For my entire life, I’ve gone to church in the morning. Sometimes my family felt ambitious and woke up for the 9 AM service, sometimes we slept in and attended the 11 AM service, but either way, church was a Sunday morning activity. I did not think that attending church in the nighttime hours would make such a profound change. And perhaps I am making meaning out of nothing, as I tend to do, but it feels different. The light at 5 PM is unlike light at 9 AM or 11 AM. 5 PM light is subtle and soft and comfortable, whereas 9 AM light is radiant but frequently jarring.

Since I started attending in March, I have witnessed the entirety of spring unfold within the church building. At the onset of spring, the doors are flung open and remain ajar for the entire service. The scent of cherry blossoms fills the room and the startling sound of motorcycles barreling down the street resounds. Once summer begins to set in, the air grows stuffy but not stifling. The weak air conditioner churns out cold air to the best of its ability but sweat is an inevitable reality during the summer services. And fall! The air is turbulent inside the walls of the church as if it’s calling each person to swirl in a great fury with it. People track in leaves on their shoes and they remain littered on the red carpet, not wholly out of place. I have not yet experienced the magic of winter at Salem Presbyterian Church, but it is fast approaching, and I must prepare my heart for amazement. I imagine that people wear their coats during the service on especially chilly evenings. I imagine that “On Jordan’s Stormy Banks” sounds different when sung out into still, static-filled air. I imagine that as the darkness sets in early in the evening, the congregation feels a collective nostalgia.

Last week in church I sat thinking about the wonder of walking outside after church and finding snow just starting to dust the ground. I fear I would be overcome. I vowed I would write poetry about that moment, but poetry makes me vastly uncomfortable, because I feel the great need to be understood by a reader. I need to be commended in my literary decisions, else my confidence crumbles. But I cannot think of any other situation which more deserves momentary discomfort. I will take a risk for the snowfall, because it demands it of me. Failing to write poetry about an experience so transcendent is a crime.

So I intend to write three poems about this imminent experience. They will be succinct and masterful and understated and every reader will feel what I felt and they will be published and highly acclaimed. I see that as the only outcome because, again, the situation elicits nothing less than excellence.

I am equally thrilled and terrified for when it snows at approximately 6:30 PM on a Sunday. I don’t know the effects I will suffer. I hope I fall into a faint, and when I wake there are delicate snowflakes on my eyelashes. I hope I awake with words flowing through my head and I write them down exactly as I see them, else they disappear forever. I wish women still fell into faints these days. There is something so frivolous about physically losing consciousness from an experience. I think I would fit in wonderfully in Scarlet O’Hara’s era in Gone with the Wind. Scarlet was a girl who knew how to faint.

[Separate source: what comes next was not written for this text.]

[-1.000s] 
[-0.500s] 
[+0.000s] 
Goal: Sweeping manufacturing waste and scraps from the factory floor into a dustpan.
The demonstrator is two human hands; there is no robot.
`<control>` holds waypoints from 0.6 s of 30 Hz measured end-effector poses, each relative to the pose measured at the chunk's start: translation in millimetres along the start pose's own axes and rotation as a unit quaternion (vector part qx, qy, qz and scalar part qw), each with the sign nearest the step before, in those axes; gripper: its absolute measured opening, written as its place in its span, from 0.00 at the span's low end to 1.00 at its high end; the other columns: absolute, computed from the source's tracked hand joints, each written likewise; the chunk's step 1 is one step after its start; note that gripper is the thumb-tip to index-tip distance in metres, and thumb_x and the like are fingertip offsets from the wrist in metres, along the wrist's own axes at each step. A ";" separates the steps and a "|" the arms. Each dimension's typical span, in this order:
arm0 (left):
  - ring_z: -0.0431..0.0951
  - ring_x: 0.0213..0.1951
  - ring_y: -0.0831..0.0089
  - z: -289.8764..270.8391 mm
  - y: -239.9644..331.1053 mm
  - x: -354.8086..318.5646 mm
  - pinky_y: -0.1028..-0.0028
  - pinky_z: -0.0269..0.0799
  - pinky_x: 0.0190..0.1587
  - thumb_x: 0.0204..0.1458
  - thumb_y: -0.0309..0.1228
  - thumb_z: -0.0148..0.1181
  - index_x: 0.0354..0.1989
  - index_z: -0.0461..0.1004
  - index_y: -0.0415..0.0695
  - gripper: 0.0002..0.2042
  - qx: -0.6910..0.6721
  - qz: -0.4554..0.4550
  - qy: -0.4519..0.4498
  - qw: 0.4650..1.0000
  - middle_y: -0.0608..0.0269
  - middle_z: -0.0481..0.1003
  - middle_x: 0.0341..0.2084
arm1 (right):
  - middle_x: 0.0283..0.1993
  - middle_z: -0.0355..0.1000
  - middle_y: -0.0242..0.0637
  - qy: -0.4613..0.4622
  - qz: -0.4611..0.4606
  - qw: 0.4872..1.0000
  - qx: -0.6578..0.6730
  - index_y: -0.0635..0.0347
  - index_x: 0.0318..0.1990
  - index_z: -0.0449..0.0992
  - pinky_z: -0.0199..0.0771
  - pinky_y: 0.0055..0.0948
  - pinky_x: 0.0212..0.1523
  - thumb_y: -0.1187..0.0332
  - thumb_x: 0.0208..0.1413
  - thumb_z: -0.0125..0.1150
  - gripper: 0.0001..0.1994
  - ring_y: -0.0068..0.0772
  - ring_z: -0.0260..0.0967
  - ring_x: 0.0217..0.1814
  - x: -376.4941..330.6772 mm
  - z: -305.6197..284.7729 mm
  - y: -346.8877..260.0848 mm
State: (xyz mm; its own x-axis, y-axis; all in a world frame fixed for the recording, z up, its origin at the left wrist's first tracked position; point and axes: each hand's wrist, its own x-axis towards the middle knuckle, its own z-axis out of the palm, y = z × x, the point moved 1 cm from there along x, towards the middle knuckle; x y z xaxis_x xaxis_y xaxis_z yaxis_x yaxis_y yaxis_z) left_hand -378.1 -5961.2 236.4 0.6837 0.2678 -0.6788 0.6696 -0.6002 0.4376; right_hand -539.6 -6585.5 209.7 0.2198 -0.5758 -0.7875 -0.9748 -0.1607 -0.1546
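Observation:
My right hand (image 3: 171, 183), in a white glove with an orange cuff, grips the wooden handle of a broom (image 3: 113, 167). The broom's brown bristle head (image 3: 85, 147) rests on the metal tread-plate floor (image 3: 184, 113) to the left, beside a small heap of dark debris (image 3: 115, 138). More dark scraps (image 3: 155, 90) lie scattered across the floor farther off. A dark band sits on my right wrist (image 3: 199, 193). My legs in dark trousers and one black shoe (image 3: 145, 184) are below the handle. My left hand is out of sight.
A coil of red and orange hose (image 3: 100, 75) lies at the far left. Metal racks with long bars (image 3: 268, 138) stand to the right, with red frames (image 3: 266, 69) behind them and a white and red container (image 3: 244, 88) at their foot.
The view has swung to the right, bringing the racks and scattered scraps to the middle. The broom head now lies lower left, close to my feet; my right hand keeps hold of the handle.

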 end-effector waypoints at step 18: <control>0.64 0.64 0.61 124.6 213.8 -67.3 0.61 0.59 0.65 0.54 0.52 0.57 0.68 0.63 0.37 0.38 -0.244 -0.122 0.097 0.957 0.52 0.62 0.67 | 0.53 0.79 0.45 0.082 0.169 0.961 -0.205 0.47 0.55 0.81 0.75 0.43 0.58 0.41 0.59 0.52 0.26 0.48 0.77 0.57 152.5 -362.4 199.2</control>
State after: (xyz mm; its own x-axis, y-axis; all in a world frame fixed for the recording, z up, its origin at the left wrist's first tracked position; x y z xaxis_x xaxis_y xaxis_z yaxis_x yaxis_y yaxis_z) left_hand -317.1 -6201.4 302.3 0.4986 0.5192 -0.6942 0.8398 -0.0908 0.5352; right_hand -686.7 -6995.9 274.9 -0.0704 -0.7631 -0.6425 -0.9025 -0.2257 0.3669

The way I see it, the snow is an ordination to go, write, create. But until that very specific event happens I am free to live in apathy and let experiences whiz by me without processing and molding the events with my keyboard. The snowfall will transform me into a writer, whether I like it or not. This singular event will jerk me out of the cloud of doubt I so comfortably abide in. And I do not know which is more terrifying: the snow or the lack of snow. I cannot create my own snow, not the perfect, fiery flakes that melt immediately upon contact with skin. I am completely at the mercy of weather. If I may be so bold, I am at the mercy of God.

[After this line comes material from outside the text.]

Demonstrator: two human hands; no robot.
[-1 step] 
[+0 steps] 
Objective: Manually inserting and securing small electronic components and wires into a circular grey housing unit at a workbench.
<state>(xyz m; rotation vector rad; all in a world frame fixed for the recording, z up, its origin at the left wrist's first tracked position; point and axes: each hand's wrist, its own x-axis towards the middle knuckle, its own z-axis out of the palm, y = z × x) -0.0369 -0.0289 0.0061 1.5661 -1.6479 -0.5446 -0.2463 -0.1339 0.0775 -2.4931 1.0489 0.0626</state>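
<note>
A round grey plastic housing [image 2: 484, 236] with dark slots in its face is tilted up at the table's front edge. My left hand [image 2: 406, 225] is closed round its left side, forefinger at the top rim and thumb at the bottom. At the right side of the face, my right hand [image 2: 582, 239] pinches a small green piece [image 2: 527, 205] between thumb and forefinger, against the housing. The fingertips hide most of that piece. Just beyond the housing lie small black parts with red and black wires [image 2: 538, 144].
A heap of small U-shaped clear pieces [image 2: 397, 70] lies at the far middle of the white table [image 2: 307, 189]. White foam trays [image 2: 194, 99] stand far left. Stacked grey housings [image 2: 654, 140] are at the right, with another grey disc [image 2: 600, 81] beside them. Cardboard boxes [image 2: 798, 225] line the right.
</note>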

I sit down and the chair has spikes on it. My skin crawls at the thought of spreading lines of text on a blank page. The blinking cursor is not an invitation, but a mocking reminder of my fumbling. My friend, Will, once said that he could never be a writer because it is such a solitary experience. He craves interaction and collaboration. No number of editors and revisions can change the fact that it is only me and the spastic, blinking cursor. I try to solidify my experiences by writing but my words fly immediately off the page as I type them. They refuse to stick to the page and dissolve, like snow falling on warm concrete. I rethink the symbolism of the snow. The snow is surely a symbol, but a symbol of the transience of writing. Both snow and writing are rebellious and fleeting and dance away as I try to capture them.

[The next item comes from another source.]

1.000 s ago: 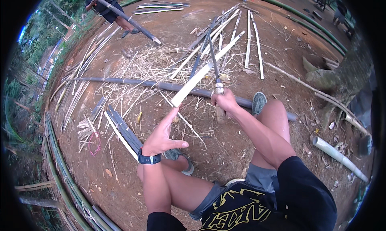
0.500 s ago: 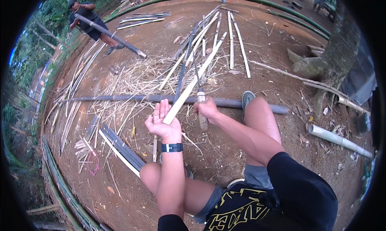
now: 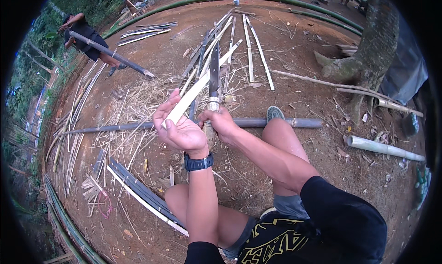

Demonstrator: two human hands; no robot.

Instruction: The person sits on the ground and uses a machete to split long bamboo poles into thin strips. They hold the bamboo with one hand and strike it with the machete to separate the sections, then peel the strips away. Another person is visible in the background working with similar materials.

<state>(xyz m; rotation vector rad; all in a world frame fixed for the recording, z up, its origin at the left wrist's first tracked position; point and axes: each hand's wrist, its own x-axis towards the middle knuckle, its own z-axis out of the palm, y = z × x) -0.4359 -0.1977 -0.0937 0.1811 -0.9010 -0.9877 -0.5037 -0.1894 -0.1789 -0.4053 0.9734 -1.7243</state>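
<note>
My left hand (image 3: 182, 133) holds a pale, split bamboo strip (image 3: 188, 100) near its close end. The thumb lies against the strip, and the fingers curve up beside and beneath it. The strip slants away to the upper right. In my right hand (image 3: 221, 123) is a machete by its light, cylindrical handle (image 3: 213, 106), the fingers wrapped round it. Its dark blade (image 3: 214, 71) points away from me, beside the strip and crossing its line in this view. Under both hands a long dark bamboo pole (image 3: 251, 122) lies across the ground.
Shavings (image 3: 142, 98) heap beyond the pole, with split strips (image 3: 248, 48) farther off. Dark bamboo slats (image 3: 142, 190) lie by my left knee. A person (image 3: 87, 38) at the far left holds a bamboo pole. At right are a tree trunk (image 3: 377, 48) and a cut bamboo length (image 3: 386, 147).
My left hand has turned and its thumb has come onto the strip. The machete has swung, now showing its blade broadside. Both hands sit slightly farther left in view, which has shifted too.
</note>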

The impossibility of perfectly capturing an experience through the written word keeps me in the realm of cynicism. But I am freed by the thought that I am not recounting the past but creating a new experience altogether. My writing is not about recording but spinning something new out of the thick, charged air around me. The material is there, but I must make the first incision into the center to see the colors bleed out and find what I was looking for.